EXERCISE BRIEF
Would you repeat each of the lines below exactly?

....................

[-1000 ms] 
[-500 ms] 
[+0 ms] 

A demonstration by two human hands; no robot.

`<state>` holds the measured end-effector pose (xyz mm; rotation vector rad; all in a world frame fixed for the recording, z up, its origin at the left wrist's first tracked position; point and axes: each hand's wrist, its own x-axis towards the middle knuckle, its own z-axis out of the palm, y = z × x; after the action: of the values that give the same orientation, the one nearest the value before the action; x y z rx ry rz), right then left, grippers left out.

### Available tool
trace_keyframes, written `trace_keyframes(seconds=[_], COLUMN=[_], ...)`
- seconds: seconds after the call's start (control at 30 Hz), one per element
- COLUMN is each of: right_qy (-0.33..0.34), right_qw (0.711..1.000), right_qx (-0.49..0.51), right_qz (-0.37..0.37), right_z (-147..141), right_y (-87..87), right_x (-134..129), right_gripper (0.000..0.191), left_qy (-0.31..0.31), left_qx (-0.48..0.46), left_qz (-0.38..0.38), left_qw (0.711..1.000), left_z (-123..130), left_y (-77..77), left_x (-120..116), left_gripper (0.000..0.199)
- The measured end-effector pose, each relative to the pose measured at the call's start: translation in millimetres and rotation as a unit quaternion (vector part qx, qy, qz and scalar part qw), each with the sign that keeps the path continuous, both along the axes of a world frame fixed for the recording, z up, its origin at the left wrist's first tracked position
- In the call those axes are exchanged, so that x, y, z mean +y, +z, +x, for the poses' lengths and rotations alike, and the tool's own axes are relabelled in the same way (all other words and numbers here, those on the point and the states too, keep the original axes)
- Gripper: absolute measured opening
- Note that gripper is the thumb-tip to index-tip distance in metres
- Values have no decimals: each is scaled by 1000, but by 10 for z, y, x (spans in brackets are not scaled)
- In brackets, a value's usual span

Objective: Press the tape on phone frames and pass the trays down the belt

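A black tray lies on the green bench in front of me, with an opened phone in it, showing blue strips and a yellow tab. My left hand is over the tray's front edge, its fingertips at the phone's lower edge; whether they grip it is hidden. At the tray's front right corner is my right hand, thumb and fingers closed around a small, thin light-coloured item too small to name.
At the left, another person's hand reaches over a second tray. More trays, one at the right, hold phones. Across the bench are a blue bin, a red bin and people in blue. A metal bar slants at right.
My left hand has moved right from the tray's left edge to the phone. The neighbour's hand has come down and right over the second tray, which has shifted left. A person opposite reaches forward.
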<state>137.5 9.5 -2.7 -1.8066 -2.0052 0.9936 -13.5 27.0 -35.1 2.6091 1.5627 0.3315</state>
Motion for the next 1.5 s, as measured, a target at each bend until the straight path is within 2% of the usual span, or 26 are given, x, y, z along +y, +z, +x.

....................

FINAL ANSWER
[-1000 ms] 
[-500 ms] 
[+0 ms] 

A demonstration by two human hands; no robot.

`<state>` holds the measured end-effector pose (xyz mm; rotation vector rad; all in a world frame fixed for the recording, z up, its origin at the left wrist's first tracked position; point and axes: each hand's wrist, its own x-axis towards the middle knuckle, its own z-axis out of the palm, y = z × x; after the action: of the values that give the same orientation, the one nearest the value before the action; x y z rx ry rz), right then left, grippers left out.

### Available tool
trace_keyframes, written `trace_keyframes(seconds=[_], COLUMN=[_], ...)`
- seconds: seconds after the call's start (control at 30 Hz), one per element
- COLUMN is each of: right_qy (-0.33..0.34), right_qw (0.711..1.000), right_qx (-0.49..0.51), right_qz (-0.37..0.37), right_z (-147..141), right_y (-87..87), right_x (-134..129), right_gripper (0.000..0.191), left_qy (-0.31..0.31), left_qx (-0.48..0.46), left_qz (-0.38..0.38), left_qw (0.711..1.000), left_z (-123..130), left_y (-77..77), left_x (-120..116), left_gripper (0.000..0.199)
- The measured end-effector pose, each relative to the pose measured at the call's start: translation in millimetres and rotation as a unit quaternion (vector part qx, qy, qz and scalar part qw), each with the sign that keeps the path continuous, both along the axes of a world frame fixed for the recording, z up, its origin at the left wrist's first tracked position
- In the call those axes are exchanged, so that x, y, z mean +y, +z, +x, for the poses' lengths and rotations alike, and the tool's own axes are relabelled in the same way (all other words and numbers here, those on the point and the states too, keep the original axes)
- Gripper: absolute measured opening
- Note that gripper is the thumb-tip to index-tip distance in metres
- Values have no decimals: each is scaled by 1000, but by 10 for z, y, x (spans in brackets are not scaled)
- In brackets, a value's usual span

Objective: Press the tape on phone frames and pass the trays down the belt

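A black tray lies on the green bench in front of me, with an opened phone in it, showing blue strips and a yellow tab. My left hand is over the tray's front edge, its fingertips at the phone's lower edge; whether they grip it is hidden. At the tray's front right corner is my right hand, thumb and fingers closed around a small, thin light-coloured item too small to name.
At the left, another person's hand reaches over a second tray. More trays, one at the right, hold phones. Across the bench are a blue bin, a red bin and people in blue. A metal bar slants at right.
My left hand has moved right from the tray's left edge to the phone. The neighbour's hand has come down and right over the second tray, which has shifted left. A person opposite reaches forward.
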<state>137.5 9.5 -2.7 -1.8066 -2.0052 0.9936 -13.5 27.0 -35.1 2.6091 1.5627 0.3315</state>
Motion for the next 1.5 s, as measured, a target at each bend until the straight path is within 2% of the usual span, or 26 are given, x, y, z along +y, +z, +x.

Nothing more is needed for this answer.